[EXERCISE BRIEF] Retype, word for word, every line from the one holding "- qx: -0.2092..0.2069" through the one holding "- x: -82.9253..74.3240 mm" in the entries below, both included, and only those lines.

• • • •

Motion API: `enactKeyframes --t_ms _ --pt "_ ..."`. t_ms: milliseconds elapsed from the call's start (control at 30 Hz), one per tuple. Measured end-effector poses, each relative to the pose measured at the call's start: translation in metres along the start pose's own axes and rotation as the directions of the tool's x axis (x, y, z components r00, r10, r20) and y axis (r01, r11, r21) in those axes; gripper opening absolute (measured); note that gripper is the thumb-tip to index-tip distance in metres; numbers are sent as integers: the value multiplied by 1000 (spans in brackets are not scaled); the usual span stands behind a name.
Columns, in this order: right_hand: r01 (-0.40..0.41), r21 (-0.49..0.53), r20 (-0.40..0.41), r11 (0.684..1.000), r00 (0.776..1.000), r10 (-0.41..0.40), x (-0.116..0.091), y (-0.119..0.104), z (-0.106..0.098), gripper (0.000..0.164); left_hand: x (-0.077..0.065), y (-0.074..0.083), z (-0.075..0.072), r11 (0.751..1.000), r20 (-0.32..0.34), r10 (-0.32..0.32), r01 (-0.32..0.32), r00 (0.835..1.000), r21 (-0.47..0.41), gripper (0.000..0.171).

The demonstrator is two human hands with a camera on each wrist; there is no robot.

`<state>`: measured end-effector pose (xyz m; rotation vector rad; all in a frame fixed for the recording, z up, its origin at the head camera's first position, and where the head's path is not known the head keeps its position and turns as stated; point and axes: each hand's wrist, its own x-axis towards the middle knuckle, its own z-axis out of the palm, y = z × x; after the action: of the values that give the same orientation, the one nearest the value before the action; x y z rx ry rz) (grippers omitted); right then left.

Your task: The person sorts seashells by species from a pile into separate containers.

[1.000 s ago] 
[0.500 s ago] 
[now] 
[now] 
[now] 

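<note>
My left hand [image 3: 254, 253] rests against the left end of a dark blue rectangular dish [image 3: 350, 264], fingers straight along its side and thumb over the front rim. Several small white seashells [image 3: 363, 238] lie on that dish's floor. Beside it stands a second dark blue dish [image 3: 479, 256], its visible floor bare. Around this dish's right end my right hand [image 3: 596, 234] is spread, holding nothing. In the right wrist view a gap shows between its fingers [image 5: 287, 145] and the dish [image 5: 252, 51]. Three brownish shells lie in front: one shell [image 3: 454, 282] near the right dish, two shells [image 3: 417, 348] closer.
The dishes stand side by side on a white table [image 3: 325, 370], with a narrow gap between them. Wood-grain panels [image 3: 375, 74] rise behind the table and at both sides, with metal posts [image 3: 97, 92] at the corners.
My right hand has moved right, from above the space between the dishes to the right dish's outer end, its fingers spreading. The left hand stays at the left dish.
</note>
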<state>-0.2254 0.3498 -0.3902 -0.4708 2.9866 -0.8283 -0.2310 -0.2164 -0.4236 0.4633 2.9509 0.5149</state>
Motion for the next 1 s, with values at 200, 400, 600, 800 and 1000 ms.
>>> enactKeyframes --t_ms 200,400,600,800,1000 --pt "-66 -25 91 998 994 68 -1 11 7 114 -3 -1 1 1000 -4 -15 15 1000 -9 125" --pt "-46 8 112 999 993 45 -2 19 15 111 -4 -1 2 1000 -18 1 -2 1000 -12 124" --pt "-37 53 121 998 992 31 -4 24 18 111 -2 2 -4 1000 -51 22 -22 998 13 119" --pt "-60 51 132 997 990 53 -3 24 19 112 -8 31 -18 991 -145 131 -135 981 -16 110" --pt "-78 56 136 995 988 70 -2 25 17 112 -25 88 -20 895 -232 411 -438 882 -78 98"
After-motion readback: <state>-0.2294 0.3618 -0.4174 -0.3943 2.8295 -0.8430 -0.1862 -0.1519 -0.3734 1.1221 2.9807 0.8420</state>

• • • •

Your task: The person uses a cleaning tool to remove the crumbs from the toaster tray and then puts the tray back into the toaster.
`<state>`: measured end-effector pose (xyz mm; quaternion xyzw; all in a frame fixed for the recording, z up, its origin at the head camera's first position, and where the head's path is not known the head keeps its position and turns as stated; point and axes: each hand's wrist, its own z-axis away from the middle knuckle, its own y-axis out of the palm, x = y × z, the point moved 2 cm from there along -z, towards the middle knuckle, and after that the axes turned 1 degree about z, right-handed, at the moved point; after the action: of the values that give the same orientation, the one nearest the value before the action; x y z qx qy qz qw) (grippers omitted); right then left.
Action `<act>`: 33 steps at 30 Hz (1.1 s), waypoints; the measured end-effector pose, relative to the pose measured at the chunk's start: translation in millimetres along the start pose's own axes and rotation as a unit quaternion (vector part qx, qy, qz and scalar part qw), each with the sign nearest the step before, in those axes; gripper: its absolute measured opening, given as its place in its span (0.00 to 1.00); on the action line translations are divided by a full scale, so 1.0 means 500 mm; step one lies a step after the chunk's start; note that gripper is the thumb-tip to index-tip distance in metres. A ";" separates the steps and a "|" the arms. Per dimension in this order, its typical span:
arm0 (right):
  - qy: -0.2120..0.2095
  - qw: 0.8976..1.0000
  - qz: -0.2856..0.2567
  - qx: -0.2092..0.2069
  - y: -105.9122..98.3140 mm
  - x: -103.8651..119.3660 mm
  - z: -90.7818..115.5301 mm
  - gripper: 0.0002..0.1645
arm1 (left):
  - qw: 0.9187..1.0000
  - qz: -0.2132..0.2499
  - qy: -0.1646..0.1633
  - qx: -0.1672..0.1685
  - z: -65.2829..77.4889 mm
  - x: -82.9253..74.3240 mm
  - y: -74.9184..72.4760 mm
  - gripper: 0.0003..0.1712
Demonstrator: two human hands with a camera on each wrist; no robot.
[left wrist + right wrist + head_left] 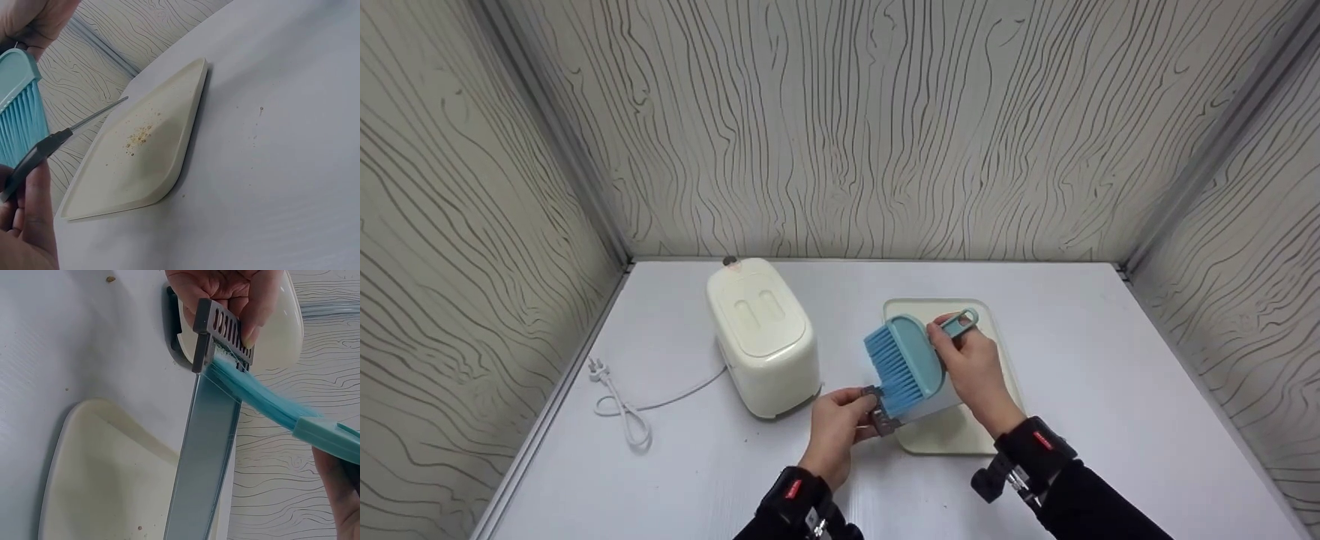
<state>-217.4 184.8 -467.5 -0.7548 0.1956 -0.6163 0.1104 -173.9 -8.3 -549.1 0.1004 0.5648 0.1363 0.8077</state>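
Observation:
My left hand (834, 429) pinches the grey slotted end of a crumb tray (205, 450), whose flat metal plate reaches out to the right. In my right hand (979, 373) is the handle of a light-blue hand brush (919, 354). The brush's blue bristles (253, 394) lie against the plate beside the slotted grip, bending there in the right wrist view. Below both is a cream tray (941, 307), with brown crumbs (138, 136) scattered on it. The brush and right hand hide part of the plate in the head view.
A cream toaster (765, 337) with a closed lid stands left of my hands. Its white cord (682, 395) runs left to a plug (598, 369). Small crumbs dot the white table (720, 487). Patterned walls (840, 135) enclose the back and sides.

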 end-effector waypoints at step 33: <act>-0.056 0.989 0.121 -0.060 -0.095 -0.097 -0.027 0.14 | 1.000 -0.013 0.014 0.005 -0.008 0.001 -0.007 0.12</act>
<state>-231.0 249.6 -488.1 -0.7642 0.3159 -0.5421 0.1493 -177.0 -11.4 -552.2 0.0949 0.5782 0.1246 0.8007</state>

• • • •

[ANSWER SECTION]
  - qx: -0.2092..0.2069
  - y: -105.9122..98.3140 mm
  - x: -103.8651..119.3660 mm
  - z: -90.7818..115.5301 mm
  - gripper: 0.0002..0.1645
arm1 (left):
  - qw: 0.9187..1.0000
  - qz: -0.2132..0.2499
  - qy: -0.1646..0.1633
  - qx: -0.1672..0.1685
  - z: -65.2829..77.4889 mm
  - x: -82.9253..74.3240 mm

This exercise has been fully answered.